Corinna the Christmas Elf has special toy-making skills. Santa, who admires her work very much, has just promoted Corinna to Senior Elf Factory Manager in his workshop. But one very cold Friday when a dangerous storm threatens the workshop, Santa’s elves fear they won’t be able to meet their December deadline. This could be a disaster, and some children around the world may not get their Christmas toys from Santa. Will Corinna be able to fix the problem? Join author Suzanne Sumner Ferry as she takes readers young and old on a sleigh ride through Santa’s workshop.

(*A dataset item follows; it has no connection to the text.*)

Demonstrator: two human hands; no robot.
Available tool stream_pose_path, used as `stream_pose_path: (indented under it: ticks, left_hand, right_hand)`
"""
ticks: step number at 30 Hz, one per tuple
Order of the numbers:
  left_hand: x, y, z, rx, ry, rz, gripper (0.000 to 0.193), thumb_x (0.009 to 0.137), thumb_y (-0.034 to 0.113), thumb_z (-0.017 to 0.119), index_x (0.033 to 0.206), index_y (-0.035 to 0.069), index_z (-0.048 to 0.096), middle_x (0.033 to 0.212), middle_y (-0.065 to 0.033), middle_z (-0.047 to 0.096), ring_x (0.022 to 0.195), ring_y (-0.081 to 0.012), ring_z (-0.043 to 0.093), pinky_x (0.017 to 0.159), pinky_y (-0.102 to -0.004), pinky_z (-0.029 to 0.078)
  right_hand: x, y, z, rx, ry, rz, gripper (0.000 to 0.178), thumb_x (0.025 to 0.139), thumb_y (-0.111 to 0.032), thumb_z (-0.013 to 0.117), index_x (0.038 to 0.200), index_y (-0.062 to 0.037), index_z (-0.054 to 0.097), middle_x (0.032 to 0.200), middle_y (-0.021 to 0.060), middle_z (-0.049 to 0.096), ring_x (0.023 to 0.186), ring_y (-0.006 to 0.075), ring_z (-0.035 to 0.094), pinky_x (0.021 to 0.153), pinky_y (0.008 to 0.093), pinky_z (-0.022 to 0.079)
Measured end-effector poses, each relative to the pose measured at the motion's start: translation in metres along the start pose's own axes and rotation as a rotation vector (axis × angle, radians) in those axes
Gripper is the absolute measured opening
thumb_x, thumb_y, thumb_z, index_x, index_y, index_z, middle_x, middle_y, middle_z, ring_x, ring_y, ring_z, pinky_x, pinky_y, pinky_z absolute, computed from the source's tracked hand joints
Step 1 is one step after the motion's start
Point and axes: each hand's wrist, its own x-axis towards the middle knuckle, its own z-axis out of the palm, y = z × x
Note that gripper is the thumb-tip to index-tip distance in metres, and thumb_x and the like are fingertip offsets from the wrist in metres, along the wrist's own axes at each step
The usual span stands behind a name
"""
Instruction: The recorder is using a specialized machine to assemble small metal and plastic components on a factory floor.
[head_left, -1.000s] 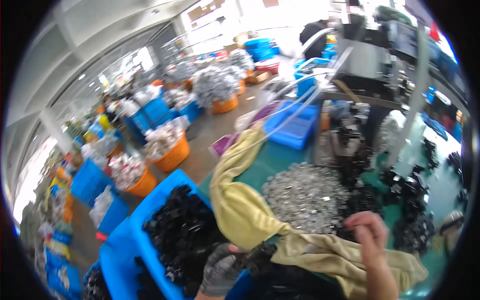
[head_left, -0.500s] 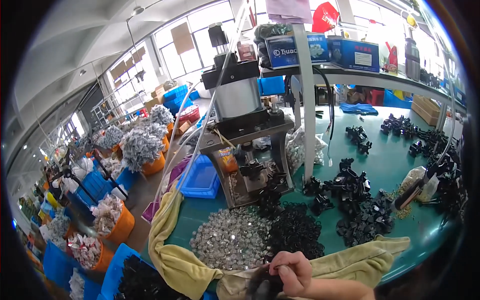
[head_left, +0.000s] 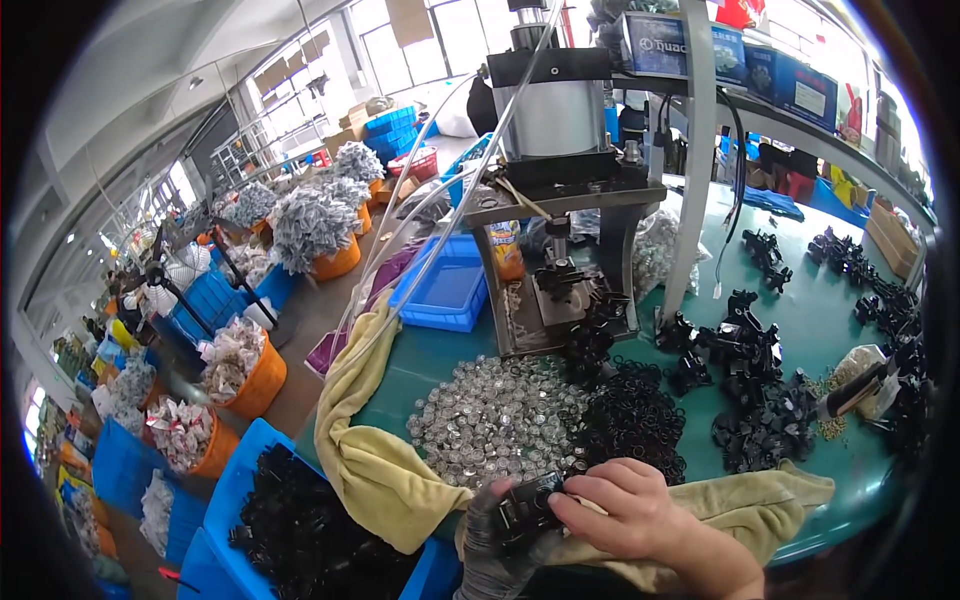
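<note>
My left hand (head_left: 488,552), in a dark grey glove or wrap, holds a black plastic part (head_left: 526,508) at the near edge of the table. Its fingers are closed around the side of the part. My right hand (head_left: 622,508) is bare, and its thumb and fingertips pinch the part's right end. Whether something small sits between those fingertips is hidden. Just beyond my hands lie a heap of small clear plastic pieces (head_left: 490,415) and, to its right, a heap of black rings (head_left: 632,425). A yellowish cloth (head_left: 400,480) runs along the table's edge under my hands.
Behind the heaps stands a metal press (head_left: 555,120) with a black part beneath its ram. Left of it is a blue tray (head_left: 445,290). Black parts (head_left: 745,350) are piled on the green table to the right. A blue bin (head_left: 265,440) of black parts stands at lower left.
The view has shifted, so the scene sits farther right and the press higher. My left hand and the black part, blurred at the lower edge before, now show clearly, with my right hand against the part.
</note>
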Motion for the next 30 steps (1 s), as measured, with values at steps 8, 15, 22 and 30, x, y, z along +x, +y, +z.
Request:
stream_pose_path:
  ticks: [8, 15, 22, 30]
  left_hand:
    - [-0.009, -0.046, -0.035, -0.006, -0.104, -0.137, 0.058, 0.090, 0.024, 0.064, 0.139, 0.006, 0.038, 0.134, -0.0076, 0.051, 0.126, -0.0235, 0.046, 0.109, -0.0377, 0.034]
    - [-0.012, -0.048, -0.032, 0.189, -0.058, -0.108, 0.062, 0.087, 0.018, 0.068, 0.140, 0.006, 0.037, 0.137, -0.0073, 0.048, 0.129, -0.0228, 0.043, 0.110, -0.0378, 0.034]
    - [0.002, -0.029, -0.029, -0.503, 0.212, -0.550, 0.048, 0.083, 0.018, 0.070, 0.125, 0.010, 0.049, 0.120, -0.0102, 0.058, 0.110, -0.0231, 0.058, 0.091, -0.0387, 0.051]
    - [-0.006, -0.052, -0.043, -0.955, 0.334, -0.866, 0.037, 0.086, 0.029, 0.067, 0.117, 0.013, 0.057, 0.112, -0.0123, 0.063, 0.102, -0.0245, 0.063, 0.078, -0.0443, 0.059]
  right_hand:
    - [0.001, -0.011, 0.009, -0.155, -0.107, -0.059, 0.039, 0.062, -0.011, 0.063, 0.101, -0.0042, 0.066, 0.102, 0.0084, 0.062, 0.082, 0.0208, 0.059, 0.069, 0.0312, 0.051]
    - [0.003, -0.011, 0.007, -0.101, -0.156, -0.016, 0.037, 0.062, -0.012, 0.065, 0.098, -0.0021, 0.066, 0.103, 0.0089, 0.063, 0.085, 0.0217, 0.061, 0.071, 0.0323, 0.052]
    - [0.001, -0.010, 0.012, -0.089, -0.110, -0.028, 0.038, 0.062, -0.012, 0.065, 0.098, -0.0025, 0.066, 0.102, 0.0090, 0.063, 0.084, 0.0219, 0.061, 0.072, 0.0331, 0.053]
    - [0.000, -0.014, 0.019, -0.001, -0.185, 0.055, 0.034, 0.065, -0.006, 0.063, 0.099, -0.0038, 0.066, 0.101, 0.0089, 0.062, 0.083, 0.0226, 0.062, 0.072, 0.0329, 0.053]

True Mom Confessions: Real Moms Get Real. by Romi Lassally. Heartfelt and hilarious, naughty and nasty, frank and outrageous, the confessions culled together for this book represent the best-or the worst?-of those humbling hidden secrets of motherhood in all its glorious messiness as improvisation and triage. They dare to suggest that it’s okay for moms to make mistakes, to have unkind thoughts, to publicly or privately embarrass themselves-and above all to be human.
I Was a Really Good Mom Before I Had Kids: Reinventing Modern Motherhood. By Trisha Ashworth & Amy Nobile. Fresh from the front lines of modern motherhood comes a book that uncovers the guilty secrets of moms today . . . in their own words. I Was a Really Good Mom Before I Had Kids diagnoses the craziness and offers real solutions, so that mothers can step out of the madness and learn to love motherhood as much as they love their kids.